Cloud Computing and Emerging IT Platforms:Vision, Hype, and Reality for Delivering Computing as the 5th Utility

Amazon Elastic Compute Cloud (Amazon EC2) [Online]. Available:http://aws.amazon.com/ec2/

Amazon Web Services (AWS) [Online]. Available: https://s3.amazonaws.com/

R. Martin, “IBM brings cloud computing to earth with massive newdata centers,” InformationWeek Aug. 2008 [Online].Available: http://www.informationweek.com/news/hardware/data_centers/209901523

Google App Engine [Online]. Available: http://code.google.com/appengine/

D. E. Bell and L. J. LaPadula, Secure Computer Systems: Unified Exposition and Multics Interpretation The MITRE Corporation, Tech. Rep., 1976.

K. J. Biba, Integrity Considerations for Secure Computer SytemsThe MITRE Corporation, Tech.
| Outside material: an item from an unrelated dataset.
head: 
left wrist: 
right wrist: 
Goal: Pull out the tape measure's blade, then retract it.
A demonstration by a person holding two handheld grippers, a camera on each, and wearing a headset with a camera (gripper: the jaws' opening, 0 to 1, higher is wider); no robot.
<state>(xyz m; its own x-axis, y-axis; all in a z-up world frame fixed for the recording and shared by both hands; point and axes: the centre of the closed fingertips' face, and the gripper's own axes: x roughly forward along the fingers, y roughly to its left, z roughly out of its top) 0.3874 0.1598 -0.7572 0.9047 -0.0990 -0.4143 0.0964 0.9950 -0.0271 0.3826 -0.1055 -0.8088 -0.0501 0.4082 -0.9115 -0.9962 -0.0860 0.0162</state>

Rep., 1977.

H. Harney, A. Colgrove, and P. D. McDaniel, “Principles of policy in secure groups,” in Proc. NDSS, San Diego, CA, 2001.

P. D. McDaniel and A. Prakash, “Methods and limitations of security policy reconciliation,” in Proc. IEEE Symp. Security and Privacy, Berkeley, CA, 2002.

T. Yu and M. Winslett, “A unified scheme for resource protection in automated trust negotiation,” in Proc. IEEE Symp.Security and Privacy, Berkeley, CA, 2003.